The molar mass of H₂O is 18.0 g mol^-1.

Hence,

(24.93 g H₂O) × (1 mol H₂O / 18.0 g H₂O) = 1.385 mol H₂O

Moles of H₂O = 1.385 mol

This problem can be summarized thusly:

1) Ice is heated from -16°C to 0°C.

The heat absorbed is calculated by using the specific heat of ice (S_ice = 2.1 J/g°C) and the equation:

q = m × S × ΔT

q₁ = m × S_ice × (T_f - T_i)

q₁ = 24.93 g × 2.1 J/g°C × (0 - (-16))°C = 837.65 J = 0.83765 kJ

q₁ = 0.83765 kJ

2) Ice is melted at 0°C. The heat absorbed is calculated by multiplying the moles of ice by the molar heat of fusion (ΔH_f).

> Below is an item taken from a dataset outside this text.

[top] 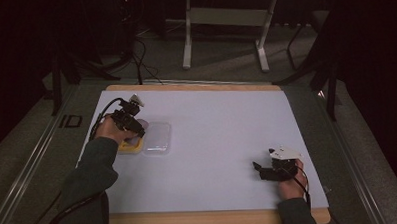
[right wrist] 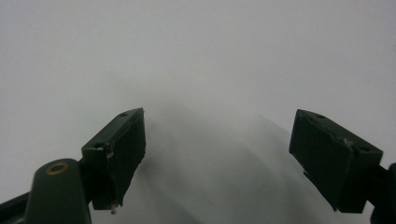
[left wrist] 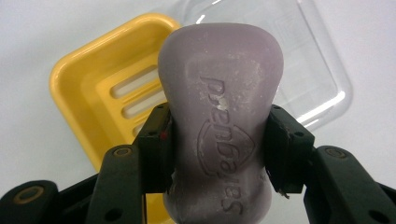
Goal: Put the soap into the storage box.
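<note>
A pale purple bar of soap (left wrist: 219, 116) with embossed lettering is clamped at its waist between the black jaws of my left gripper (left wrist: 217, 149). It hangs over a yellow slotted soap dish (left wrist: 93, 88). A clear plastic lid (left wrist: 308, 70) lies beside the dish. In the high view my left gripper (top: 132, 125) is over the yellow dish (top: 130, 147) at the mat's left, with the clear lid (top: 157, 138) to its right. My right gripper (top: 261, 171) rests low at the mat's right front, and in its own view the right gripper (right wrist: 217, 154) stands open over bare white mat.
A white mat (top: 212, 136) covers a wooden board (top: 200, 219). Behind the table stand the legs of a white frame (top: 224, 36) and dark cables (top: 142, 59) on the floor.
</note>
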`<state>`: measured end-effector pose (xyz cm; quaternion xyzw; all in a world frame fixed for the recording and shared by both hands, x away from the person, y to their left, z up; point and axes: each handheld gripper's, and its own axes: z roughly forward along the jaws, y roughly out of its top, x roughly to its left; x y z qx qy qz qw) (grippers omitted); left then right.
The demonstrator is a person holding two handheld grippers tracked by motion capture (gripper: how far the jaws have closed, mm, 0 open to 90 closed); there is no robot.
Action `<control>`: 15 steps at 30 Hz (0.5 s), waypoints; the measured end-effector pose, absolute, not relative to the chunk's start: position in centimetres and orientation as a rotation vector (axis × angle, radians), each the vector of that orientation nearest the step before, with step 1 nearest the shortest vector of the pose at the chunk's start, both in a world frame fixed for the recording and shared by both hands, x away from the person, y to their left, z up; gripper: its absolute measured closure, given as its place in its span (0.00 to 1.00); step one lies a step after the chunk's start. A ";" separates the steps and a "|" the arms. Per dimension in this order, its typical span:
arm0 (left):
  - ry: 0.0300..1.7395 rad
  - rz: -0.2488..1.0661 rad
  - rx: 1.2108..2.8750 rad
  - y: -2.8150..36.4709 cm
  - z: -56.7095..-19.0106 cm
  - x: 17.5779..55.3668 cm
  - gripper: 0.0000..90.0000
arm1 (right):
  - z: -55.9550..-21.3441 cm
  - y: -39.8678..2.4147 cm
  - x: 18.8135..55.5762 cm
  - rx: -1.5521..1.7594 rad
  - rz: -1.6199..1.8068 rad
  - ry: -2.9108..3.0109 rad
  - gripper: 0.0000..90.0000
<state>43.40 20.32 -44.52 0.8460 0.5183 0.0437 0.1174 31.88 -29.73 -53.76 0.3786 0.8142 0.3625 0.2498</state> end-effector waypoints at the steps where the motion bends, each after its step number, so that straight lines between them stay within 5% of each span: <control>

q₂ = ΔH_f × n = 6.02 kJ/mol × 1.385 mol = 8.3377 kJ

q₂ = 8.3377 kJ

3) Water at 0°C is heated to 100°C. The heat absorbed is calculated by using the specific heat of water (S_water = 4.2 J/g°C) and the equation: q = m × S × ΔT

q₃ = m × S_water × (T_f - T_i)

q₃ = 24.93 g × 4.2 J/g°C × (100 - 0)°C = 10470.6 J = 10.4706 kJ

q₃ = 10.4706 kJ

4) Water is vaporized to steam at 100°C. The heat absorbed is calculated by multiplying the grams of water by the heat of vaporization (ΔH_v) in kJ/g.

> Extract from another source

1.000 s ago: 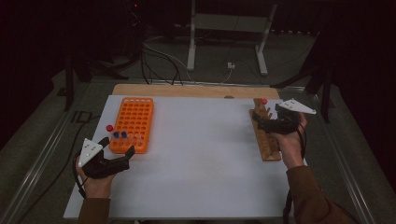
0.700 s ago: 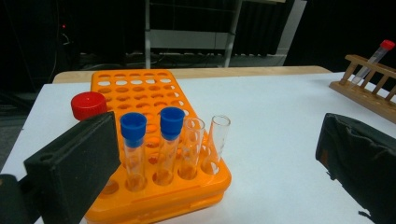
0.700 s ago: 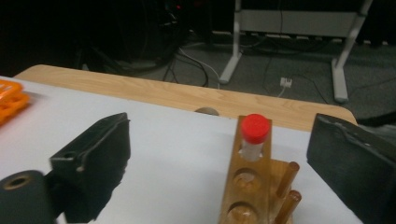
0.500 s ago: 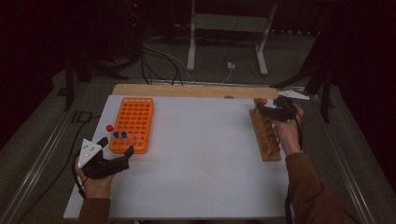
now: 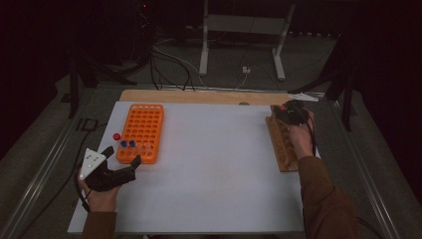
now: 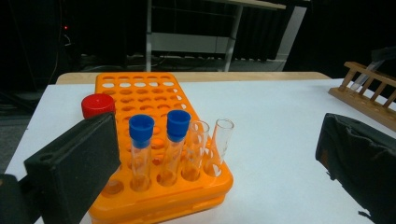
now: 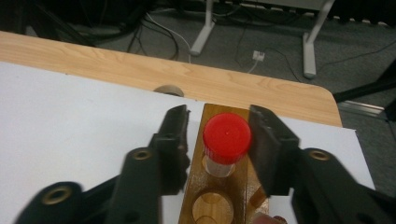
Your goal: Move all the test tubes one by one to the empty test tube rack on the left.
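Lower body of the red-capped tube [image 7: 227, 138] sunk out of sight in the wooden rack [image 7: 219, 205]

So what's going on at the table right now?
A person works two grippers. The right gripper sits over the wooden rack, its jaws just closing around a red-capped tube standing in it; a gap remains on one side. The left gripper rests open by the orange rack, which holds two blue-capped tubes.
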Demonstrator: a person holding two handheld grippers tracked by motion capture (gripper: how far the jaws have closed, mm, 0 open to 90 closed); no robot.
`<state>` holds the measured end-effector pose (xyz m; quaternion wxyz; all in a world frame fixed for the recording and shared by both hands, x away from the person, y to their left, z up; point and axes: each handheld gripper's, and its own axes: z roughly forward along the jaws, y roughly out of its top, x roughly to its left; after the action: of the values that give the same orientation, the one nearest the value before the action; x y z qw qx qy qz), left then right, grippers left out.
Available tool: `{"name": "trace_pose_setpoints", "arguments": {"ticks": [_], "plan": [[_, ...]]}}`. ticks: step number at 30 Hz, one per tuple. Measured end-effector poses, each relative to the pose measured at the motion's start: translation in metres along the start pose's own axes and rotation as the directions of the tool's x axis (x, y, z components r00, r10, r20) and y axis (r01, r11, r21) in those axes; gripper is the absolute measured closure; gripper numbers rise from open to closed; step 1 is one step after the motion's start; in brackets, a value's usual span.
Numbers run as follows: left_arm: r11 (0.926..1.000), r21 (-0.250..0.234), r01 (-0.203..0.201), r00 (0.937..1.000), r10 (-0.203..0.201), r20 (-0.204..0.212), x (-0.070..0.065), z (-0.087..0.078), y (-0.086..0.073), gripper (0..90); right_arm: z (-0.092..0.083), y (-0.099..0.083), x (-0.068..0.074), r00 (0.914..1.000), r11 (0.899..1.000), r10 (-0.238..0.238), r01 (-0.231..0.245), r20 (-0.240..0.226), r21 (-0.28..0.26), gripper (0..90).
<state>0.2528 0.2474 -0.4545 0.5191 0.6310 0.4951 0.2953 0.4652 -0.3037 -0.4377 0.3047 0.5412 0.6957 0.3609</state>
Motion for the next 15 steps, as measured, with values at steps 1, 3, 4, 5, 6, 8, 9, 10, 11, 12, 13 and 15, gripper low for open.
{"name": "trace_pose_setpoints", "arguments": {"ticks": [1,3,4,5,6,8,9,10,11,12,13,15], "plan": [[1.0000,-0.002,0.002,1.0000,-0.002,0.001,0.0005,-0.0001,-0.0001,0.5,0.0004,0.0007,0.0004,1.0000,1.000,-0.002,0.002,0.003,0.004,66.3],[1.0000,-0.002,0.004,1.0000,-0.004,0.000,0.0008,0.0001,0.0000,0.5,0.0004,0.0017,0.0009,0.9999,1.000,0.003,-0.003,0.011,0.015,69.6],[1.0000,-0.003,0.004,1.0000,-0.004,0.000,0.0007,0.0002,0.0001,0.5,-0.0001,0.0018,0.0007,0.9999,1.000,0.008,-0.008,0.008,0.015,69.9],[1.0000,-0.003,0.004,1.0000,-0.004,0.002,0.0005,0.0004,0.0002,0.5,-0.0004,0.0019,0.0007,0.9999,1.000,0.008,-0.008,0.010,0.017,70.1],[1.0000,-0.001,0.000,1.0000,0.000,0.002,0.0002,0.0006,0.0004,0.5,-0.0009,0.0017,0.0009,0.9998,1.000,0.003,-0.003,0.019,0.021,70.3],[1.0000,-0.001,-0.001,1.0000,0.001,0.006,-0.0011,0.0016,0.0006,0.5,-0.0021,0.0014,0.0007,0.9997,1.000,-0.007,0.006,0.025,0.020,70.3],[1.0000,-0.001,-0.002,1.0000,0.002,0.006,-0.0017,0.0021,0.0007,0.5,-0.0023,0.0014,0.0005,0.9998,1.000,-0.007,0.006,0.021,0.021,70.3],[1.0000,-0.001,-0.003,1.0000,0.003,0.008,-0.0022,0.0025,0.0008,0.5,-0.0025,0.0015,0.0003,0.9997,1.000,-0.007,0.007,0.023,0.021,70.4],[1.0000,-0.001,-0.005,1.0000,0.005,0.008,-0.0028,0.0026,0.0011,0.5,-0.0028,0.0016,0.0004,0.9997,1.000,-0.005,0.004,0.023,0.021,70.5],[1.0000,0.000,-0.008,0.9999,0.008,0.010,-0.0032,0.0027,0.0013,0.5,-0.0033,0.0017,0.0009,0.9996,1.000,-0.008,0.007,0.027,0.021,70.6],[0.9999,-0.001,-0.011,0.9999,0.011,0.010,-0.0035,0.0029,0.0014,0.5,-0.0045,0.0018,0.0015,0.9994,1.000,-0.016,0.015,0.031,0.014,70.7],[0.9999,0.000,-0.013,0.9999,0.013,0.011,-0.0037,0.0030,0.0014,0.5,-0.0089,0.0027,0.0029,0.9991,1.000,-0.021,0.021,0.037,0.000,70.8]]}}
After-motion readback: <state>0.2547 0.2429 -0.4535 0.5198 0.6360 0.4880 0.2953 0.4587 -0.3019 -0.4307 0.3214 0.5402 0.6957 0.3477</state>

q₄ = ΔH_v × m = 2.26 kJ/g × 24.93 g = 56.3418 kJ

q₄ = 56.3418 kJ

5) Steam is heated from 100°C to 113°C. The heat absorbed is calculated by using the specific heat of steam (S_steam = 1.7 J/g°C) and the equation: q = m × S × ΔT

q₅ = m × S_steam × (T_f - T_i)

q₅ = 24.93 g × 1.7 J/g°C × (113 - 100)°C = 550.853 J = 0.55095 kJ

q₅ = 0.55095 kJ

q = q₁ + q₂ + q₃ + q₄ + q₅

q = 0.83765 kJ + 8.3377 kJ + 10.4706 kJ + 56.3418 kJ + 0.55095 kJ = 76.5387 kJ = 76.54 kJ

q = 76.54 kJ

Answer: 76.54 kJ of energy was absorbed by the sample.